Vivek Majumder, 26, a junior doctor from Marchmont, Edinburgh, spotted the sign last month and said he felt "infuriated".
"The description of the battle wasn’t inaccurate, it was more how the belligerents were presented I took issue with — in my eyes it was blatant pandering to imperialism," he said.
"It was not the first time I had seen distasteful imperialistic things in Scottish public spaces, but this was the first that painted the British as ‘heroes’ and that Lucknow was ‘relieved’."
He said that it was "too celebratory of the British and dismissive of the Indian forces", adding: "I don’t think Britain’s past should be forgotten, nor its attitudes in the past."
Dr Majumder emailed a letter of complaint to Historic Environment Scotland, who are responsible for the sign. The public body responded a week later accepting the criticism and vowing to alter it.
A spokesman said: "We agree the use of the contemporary British description of the regiment as the ‘Heroes of Lucknow’ lacked qualification in the context of the siege and the Indian Rebellion of 1857.
"A fuller context of the siege, including from an Indian perspective, is critical for our visitors to better understand this event and why it led to the erection of the India Cross on the Esplanade at Edinburgh Castle.
"As such, one of our historians is currently undertaking research into the siege and the Rebellion of 1857 to ensure the new content on an updated panel, is accurate and balanced."
Dr Majumder said the move was a "step in the right direction" and will go some way to "explaining the past in a neutral light".
The causes of the Indian Mutiny which raged across north and central India for more than a year have long been the subject of Indo-British historical debate.
Dr Crispin Bates, professor of South Asian History at the University of Edinburgh, said the crushing of the Lucknow uprising was seen in Britain as a "great victory of British civilisation over violent and barbaric Asiatics".

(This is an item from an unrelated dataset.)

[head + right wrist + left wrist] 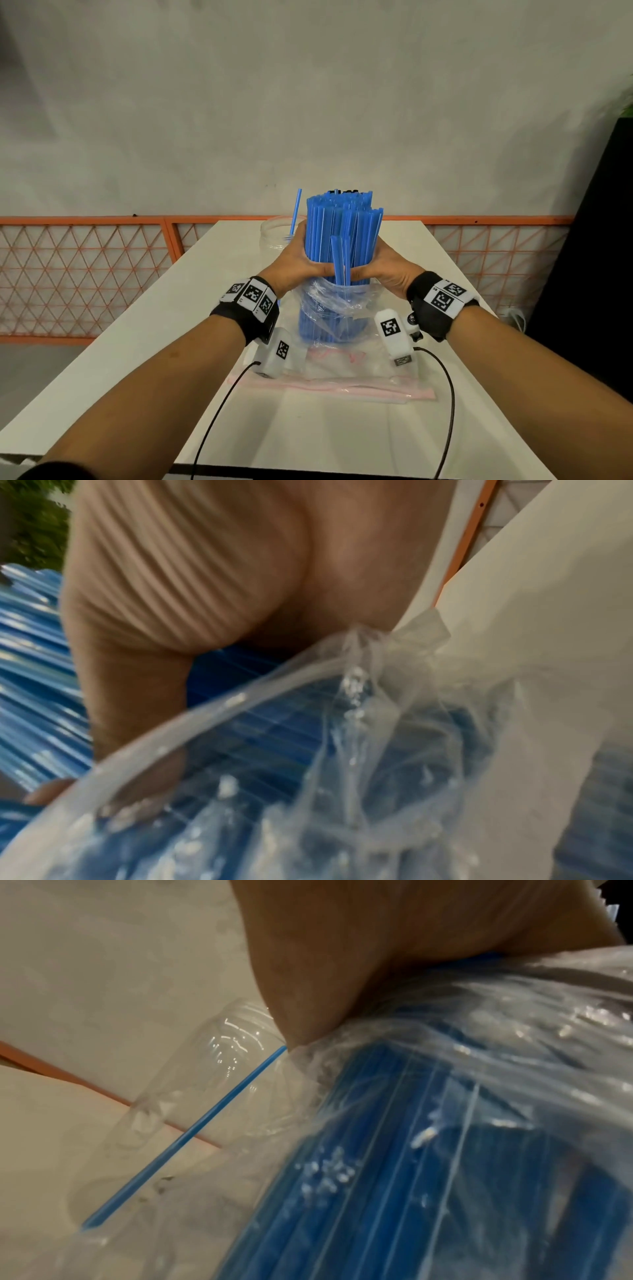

However, he said many also continue to see it as the "First National Indian War of Independence" in which people in North India joined forces to fight for freedom.
"The crushing of the uprising was seen in Britain as a great victory of British civilisation over violent and barbaric Asiatics — unsurprisingly, Indians see these events very differently," he said.
"In 1910, Indian nationalist V.D. Savarkar called it ‘The First National Indian War of Independence’.
"Many continue to use this term, seeing in the events of 1857 as an occasion when peoples of all classes and faiths in North India came together to fight successfully for freedom.
"The 150th anniversary of the Uprising in 2007 was a major occasion for national commemoration."